------ Supplied information
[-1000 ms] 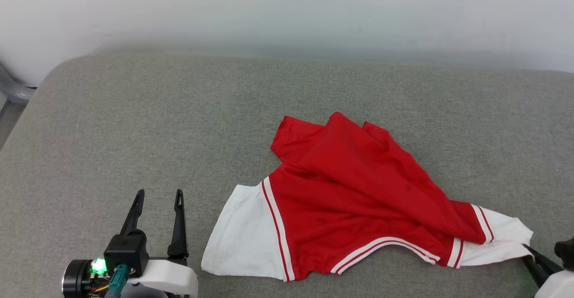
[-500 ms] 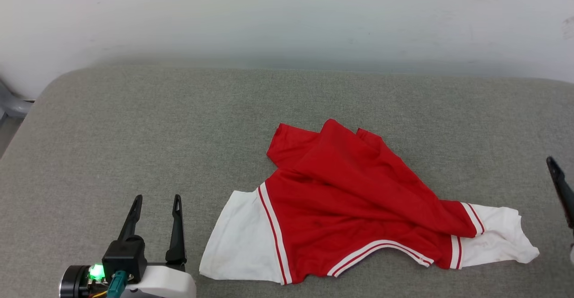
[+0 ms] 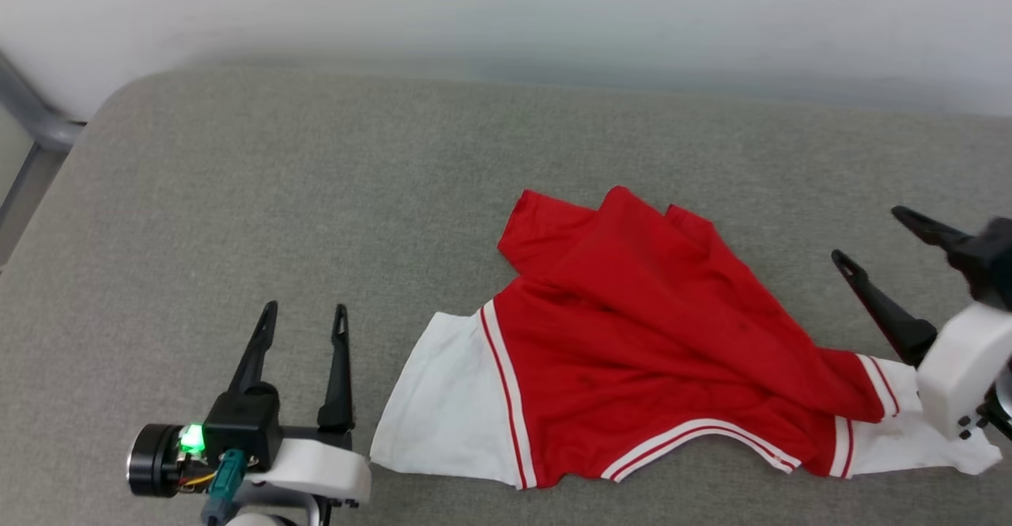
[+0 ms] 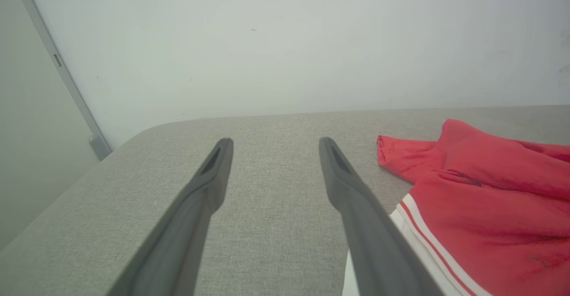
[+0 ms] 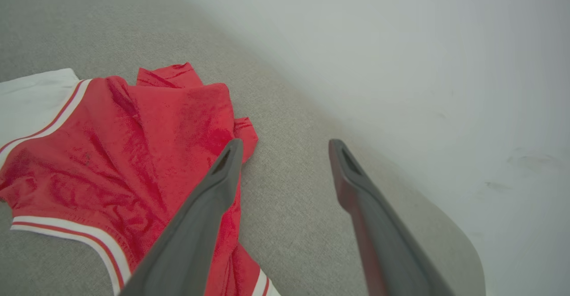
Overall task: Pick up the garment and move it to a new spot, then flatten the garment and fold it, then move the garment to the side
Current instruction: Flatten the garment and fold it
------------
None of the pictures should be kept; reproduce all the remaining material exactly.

[-1000 ms] 
[-500 ms] 
[+0 ms] 
[+0 ms] 
[+0 ms] 
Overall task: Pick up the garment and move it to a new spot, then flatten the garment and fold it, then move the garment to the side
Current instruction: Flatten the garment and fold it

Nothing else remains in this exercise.